_What the task asks:_ Output each line of the material exactly as it stands.
*** Begin section ***
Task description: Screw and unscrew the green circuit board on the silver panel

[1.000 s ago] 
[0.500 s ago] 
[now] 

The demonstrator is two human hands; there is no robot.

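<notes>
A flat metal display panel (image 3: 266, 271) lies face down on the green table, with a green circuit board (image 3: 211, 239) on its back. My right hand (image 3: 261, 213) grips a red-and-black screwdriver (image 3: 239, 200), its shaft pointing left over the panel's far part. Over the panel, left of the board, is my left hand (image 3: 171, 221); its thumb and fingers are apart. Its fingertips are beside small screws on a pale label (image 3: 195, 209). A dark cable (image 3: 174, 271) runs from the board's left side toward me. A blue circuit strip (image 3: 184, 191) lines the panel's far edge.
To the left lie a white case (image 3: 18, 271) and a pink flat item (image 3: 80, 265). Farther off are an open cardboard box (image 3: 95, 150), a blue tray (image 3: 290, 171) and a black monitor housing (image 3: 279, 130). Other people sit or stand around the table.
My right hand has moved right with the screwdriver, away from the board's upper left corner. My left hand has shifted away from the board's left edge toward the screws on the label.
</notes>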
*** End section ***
_Response below:_
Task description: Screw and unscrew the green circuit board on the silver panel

[1.000 s ago] 
[0.500 s ago] 
[now] 

The demonstrator is two human hands; there is no robot.

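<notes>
A flat metal display panel (image 3: 266, 271) lies face down on the green table, with a green circuit board (image 3: 211, 239) on its back. My right hand (image 3: 261, 213) grips a red-and-black screwdriver (image 3: 239, 200), its shaft pointing left over the panel's far part. Over the panel, left of the board, is my left hand (image 3: 171, 221); its thumb and fingers are apart. Its fingertips are beside small screws on a pale label (image 3: 195, 209). A dark cable (image 3: 174, 271) runs from the board's left side toward me. A blue circuit strip (image 3: 184, 191) lines the panel's far edge.
To the left lie a white case (image 3: 18, 271) and a pink flat item (image 3: 80, 265). Farther off are an open cardboard box (image 3: 95, 150), a blue tray (image 3: 290, 171) and a black monitor housing (image 3: 279, 130). Other people sit or stand around the table.
My right hand has moved right with the screwdriver, away from the board's upper left corner. My left hand has shifted away from the board's left edge toward the screws on the label.
</notes>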

Work on this exercise is now finished.